There are a couple of different issues related to the use of use_sequence_length in the _RNNLayer.

It doesn't seem to be usable by GRU and RNN, but only LSTM. This is more thoroughly documented here
For LSTM, it only seems to work properly when using GPU. When using CPU, padding additional elements impacts the output despite passing in the same sequence length. This means the output of a particular sequence would change depending on the maximum sequence length of the batch.

To Reproduce

#ctx = [mx.cpu()]
ctx = [mx.gpu(0)]
class TestModel(gluon.nn.HybridBlock):
    def __init__(self, bidirectional=True):
        super(TestModel, self).__init__(prefix="TestModel_")
        with self.name_scope():
            self.rnn = gluon.rnn.LSTM(hidden_size=1, bidirectional=bidirectional, use_sequence_length=True)
    
    def hybrid_forward(self, F, x, x_len):
        x = x.expand_dims(2) # add a feature dimension
        x = x.transpose((1, 0, 2)) # to make in (max_sequence_length, batch_size, other_feature_dims)
        out = self.rnn(x, sequence_length=x_len)
        out = F.SequenceLast(out, sequence_length=x_len, use_sequence_length=True)
        return out

net = TestModel(bidirectional=True)
net.initialize(mx.init.Xavier(), ctx=ctx, force_reinit=True)

pad_val = -1
example_codes = [[1,2], [1,pad_val]]
example_len = [2,1]
x_input = mx.nd.array(example_codes).as_in_context(ctx[0])
x_len_input = mx.nd.array(example_len).as_in_context(ctx[0])
mx.random.seed(0)

# Original
out1 = net(x_input, x_len_input)

# Extra padding on first token
x_input2 = mx.nd.array([k+[pad_val] for k in example_codes]).as_in_context(ctx[0])
out2 = net(x_input2, x_len_input)

# Note:  out1 != out2 when ctx = CPU for the backward cell

Steps to reproduce

Run the above code with CPU and GPU context and observe the output of the second column (i.e. from the backward LSTM cell).

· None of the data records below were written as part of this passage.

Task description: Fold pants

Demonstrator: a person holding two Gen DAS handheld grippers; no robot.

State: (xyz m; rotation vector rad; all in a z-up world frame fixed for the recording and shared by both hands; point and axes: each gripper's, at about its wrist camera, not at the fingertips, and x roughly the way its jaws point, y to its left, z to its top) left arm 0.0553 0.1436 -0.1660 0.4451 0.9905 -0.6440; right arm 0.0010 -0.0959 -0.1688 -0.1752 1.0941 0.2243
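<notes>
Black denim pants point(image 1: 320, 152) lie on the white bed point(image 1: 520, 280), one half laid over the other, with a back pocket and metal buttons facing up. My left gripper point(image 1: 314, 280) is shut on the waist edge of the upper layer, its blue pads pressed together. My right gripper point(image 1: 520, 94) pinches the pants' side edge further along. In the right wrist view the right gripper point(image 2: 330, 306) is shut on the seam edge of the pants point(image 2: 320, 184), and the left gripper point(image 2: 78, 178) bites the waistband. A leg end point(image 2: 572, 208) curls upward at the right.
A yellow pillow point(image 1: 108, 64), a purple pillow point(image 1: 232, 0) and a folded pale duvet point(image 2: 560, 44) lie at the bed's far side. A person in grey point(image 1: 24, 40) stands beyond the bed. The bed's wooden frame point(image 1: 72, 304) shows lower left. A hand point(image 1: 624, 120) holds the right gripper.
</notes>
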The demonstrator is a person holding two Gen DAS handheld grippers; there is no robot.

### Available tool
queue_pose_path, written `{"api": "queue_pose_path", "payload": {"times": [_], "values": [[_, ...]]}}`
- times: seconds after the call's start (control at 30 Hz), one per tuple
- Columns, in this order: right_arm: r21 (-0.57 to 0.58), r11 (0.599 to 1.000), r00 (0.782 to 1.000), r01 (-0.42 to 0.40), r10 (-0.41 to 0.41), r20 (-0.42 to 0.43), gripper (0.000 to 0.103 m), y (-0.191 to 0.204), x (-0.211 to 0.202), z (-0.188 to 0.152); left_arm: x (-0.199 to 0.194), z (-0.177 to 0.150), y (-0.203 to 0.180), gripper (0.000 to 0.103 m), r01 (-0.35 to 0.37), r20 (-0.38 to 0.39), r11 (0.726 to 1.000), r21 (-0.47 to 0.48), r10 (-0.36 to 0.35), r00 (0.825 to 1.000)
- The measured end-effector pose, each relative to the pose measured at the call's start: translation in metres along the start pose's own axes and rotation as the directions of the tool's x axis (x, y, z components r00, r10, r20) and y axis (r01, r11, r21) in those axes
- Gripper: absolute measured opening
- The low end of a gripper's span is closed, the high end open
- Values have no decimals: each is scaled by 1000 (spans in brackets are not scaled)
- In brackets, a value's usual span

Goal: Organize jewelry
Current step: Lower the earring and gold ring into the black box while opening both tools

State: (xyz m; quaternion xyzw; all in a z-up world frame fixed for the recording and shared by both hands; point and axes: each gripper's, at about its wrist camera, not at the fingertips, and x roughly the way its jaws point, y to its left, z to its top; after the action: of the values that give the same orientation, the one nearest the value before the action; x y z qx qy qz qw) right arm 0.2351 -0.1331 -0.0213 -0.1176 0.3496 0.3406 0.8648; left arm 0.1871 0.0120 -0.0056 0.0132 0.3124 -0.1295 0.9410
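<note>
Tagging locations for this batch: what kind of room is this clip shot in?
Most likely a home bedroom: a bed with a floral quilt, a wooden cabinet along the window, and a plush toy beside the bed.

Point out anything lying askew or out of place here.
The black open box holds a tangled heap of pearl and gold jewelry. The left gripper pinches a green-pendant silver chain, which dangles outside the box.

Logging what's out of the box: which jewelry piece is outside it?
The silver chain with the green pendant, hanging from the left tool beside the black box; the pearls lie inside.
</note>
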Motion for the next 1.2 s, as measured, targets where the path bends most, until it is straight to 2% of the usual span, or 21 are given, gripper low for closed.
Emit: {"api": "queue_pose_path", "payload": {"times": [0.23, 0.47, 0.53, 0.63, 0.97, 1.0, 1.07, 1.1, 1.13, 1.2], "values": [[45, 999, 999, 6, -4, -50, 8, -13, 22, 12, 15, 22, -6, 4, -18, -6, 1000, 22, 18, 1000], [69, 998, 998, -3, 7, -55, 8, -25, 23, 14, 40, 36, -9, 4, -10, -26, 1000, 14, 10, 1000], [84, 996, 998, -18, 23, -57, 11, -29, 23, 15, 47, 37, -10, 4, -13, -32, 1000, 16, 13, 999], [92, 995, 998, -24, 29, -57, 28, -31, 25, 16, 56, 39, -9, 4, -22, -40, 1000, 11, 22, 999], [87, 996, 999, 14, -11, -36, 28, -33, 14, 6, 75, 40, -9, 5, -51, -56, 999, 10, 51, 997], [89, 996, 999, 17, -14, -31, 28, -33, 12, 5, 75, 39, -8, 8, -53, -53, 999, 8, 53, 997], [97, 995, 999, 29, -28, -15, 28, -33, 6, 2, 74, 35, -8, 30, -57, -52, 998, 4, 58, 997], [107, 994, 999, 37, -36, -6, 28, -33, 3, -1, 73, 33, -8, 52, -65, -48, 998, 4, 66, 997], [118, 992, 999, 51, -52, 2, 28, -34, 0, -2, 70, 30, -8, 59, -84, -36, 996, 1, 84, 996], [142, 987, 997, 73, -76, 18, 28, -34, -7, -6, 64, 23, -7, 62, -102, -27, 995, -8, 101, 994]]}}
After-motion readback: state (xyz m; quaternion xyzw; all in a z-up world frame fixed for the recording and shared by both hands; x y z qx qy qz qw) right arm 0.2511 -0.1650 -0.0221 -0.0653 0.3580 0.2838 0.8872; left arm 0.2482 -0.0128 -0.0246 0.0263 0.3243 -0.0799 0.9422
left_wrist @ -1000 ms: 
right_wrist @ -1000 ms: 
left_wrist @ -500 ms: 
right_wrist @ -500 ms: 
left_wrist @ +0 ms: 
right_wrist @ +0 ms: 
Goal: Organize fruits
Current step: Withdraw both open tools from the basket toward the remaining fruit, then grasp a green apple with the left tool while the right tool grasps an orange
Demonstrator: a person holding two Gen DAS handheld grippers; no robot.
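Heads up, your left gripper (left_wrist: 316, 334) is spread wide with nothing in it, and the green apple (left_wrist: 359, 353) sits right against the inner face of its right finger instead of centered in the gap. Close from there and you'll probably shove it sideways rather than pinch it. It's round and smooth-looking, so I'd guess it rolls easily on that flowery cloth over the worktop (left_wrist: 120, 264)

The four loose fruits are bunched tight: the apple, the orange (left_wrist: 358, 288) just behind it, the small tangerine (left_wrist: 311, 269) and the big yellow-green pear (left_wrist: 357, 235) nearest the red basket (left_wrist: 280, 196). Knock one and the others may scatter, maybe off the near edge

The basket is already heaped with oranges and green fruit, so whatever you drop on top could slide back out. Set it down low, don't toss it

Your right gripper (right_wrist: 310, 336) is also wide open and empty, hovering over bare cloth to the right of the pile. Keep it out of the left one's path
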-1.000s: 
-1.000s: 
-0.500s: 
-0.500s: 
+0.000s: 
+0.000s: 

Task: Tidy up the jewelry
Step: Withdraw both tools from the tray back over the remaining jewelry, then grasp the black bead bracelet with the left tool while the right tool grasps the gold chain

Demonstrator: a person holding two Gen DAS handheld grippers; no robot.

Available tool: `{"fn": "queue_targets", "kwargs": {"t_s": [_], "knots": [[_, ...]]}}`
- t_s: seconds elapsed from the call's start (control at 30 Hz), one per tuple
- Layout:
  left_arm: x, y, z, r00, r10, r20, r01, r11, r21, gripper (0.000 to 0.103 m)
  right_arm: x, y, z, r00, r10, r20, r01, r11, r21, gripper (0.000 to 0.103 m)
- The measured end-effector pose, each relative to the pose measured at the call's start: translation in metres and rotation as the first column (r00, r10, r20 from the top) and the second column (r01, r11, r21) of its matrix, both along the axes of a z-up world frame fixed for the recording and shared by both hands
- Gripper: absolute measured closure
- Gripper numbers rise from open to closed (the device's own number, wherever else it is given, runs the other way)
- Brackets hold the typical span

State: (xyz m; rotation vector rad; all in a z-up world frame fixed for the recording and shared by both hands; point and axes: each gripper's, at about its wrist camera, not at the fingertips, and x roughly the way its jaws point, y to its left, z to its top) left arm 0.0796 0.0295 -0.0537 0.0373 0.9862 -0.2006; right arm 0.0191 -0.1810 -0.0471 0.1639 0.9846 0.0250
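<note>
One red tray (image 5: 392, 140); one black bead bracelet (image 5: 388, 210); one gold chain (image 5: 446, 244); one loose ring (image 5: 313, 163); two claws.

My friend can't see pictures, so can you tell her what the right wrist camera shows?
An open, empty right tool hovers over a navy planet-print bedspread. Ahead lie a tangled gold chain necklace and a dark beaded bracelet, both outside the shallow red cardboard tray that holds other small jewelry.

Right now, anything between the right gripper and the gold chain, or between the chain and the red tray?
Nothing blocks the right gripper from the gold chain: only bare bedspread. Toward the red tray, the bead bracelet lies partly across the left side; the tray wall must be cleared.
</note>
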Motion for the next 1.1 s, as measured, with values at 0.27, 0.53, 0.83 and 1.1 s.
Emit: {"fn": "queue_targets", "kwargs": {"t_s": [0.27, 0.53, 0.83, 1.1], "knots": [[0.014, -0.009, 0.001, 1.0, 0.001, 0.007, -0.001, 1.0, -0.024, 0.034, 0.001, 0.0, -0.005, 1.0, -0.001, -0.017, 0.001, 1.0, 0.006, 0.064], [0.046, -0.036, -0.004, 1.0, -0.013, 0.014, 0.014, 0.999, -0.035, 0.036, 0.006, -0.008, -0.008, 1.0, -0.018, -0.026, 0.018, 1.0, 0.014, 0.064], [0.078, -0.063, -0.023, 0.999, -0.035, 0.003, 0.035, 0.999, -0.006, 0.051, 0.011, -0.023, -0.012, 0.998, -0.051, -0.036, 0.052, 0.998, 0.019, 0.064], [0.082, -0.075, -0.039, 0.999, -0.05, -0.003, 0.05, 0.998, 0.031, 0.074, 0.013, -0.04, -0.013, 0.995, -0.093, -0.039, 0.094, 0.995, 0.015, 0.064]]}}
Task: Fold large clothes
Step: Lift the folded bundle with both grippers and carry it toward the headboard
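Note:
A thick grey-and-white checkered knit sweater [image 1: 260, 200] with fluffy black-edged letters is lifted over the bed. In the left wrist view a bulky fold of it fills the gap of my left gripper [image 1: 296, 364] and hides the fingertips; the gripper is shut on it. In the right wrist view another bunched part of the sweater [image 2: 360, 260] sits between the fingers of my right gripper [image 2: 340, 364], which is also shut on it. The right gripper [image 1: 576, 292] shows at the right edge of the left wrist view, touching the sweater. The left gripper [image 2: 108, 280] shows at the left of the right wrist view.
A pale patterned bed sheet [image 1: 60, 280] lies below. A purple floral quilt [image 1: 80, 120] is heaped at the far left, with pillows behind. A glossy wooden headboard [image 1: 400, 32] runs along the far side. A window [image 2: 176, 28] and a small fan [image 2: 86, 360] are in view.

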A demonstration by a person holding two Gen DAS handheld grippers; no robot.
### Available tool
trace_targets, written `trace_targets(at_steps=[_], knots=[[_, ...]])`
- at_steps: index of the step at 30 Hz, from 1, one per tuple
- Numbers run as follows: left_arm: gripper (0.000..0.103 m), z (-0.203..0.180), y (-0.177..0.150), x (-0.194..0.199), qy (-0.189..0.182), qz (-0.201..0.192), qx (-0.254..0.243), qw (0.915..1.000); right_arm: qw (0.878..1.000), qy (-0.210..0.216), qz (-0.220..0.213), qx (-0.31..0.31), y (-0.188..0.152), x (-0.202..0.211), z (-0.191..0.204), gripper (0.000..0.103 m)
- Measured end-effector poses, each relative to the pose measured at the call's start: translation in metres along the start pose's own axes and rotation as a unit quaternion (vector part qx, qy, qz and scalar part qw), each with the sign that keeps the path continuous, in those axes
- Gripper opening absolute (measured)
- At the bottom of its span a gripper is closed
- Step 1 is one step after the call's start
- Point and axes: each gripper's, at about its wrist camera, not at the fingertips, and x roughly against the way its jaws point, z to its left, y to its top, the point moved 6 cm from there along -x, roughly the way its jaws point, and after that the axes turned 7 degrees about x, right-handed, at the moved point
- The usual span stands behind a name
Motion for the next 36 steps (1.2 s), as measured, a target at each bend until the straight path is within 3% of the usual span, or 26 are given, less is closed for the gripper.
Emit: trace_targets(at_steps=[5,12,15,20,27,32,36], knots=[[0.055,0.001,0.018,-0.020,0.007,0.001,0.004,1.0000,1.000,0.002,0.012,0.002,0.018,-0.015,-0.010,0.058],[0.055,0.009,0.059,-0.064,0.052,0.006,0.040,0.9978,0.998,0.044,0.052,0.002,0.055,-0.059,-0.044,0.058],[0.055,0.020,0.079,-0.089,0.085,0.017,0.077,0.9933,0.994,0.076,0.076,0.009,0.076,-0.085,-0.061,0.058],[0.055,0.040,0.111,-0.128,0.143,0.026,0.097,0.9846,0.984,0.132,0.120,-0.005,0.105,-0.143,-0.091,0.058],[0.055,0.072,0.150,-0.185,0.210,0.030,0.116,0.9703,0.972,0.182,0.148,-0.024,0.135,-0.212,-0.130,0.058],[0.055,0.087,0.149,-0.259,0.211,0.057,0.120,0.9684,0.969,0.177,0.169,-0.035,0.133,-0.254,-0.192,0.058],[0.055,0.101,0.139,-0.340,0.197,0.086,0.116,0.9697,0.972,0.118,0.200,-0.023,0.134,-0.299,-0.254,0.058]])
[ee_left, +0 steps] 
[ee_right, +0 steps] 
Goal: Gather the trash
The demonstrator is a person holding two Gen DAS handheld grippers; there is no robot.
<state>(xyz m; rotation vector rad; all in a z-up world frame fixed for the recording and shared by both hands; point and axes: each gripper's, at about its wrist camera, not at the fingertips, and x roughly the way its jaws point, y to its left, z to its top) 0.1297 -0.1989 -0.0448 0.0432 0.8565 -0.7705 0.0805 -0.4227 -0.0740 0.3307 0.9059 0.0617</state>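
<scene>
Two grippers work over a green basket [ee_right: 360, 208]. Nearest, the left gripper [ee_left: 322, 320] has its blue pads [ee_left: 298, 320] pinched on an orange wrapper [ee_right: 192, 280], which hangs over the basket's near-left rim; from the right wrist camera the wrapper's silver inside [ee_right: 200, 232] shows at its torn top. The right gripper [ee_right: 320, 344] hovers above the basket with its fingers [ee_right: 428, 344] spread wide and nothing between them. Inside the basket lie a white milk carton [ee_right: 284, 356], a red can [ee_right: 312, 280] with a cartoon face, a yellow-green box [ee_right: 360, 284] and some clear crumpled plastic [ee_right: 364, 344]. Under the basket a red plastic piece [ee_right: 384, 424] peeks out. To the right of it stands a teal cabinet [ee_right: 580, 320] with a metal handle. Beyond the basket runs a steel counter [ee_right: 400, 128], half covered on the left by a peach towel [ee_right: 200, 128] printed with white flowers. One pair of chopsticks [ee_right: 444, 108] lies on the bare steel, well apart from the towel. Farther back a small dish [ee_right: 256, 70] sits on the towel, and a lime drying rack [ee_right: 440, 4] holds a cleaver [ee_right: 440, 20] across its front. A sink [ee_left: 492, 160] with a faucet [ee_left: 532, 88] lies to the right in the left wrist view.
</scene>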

What have you tried to solve it?

I've found that if you use x = F.SequenceMask(x, sequence_length=x_len, use_sequence_length=True) before passing to the RNN, the outputs match. This might suggest that the CPU implementation reverses the entire padded sequence for the backward LSTM cell, rather than just reversing the first x_len elements.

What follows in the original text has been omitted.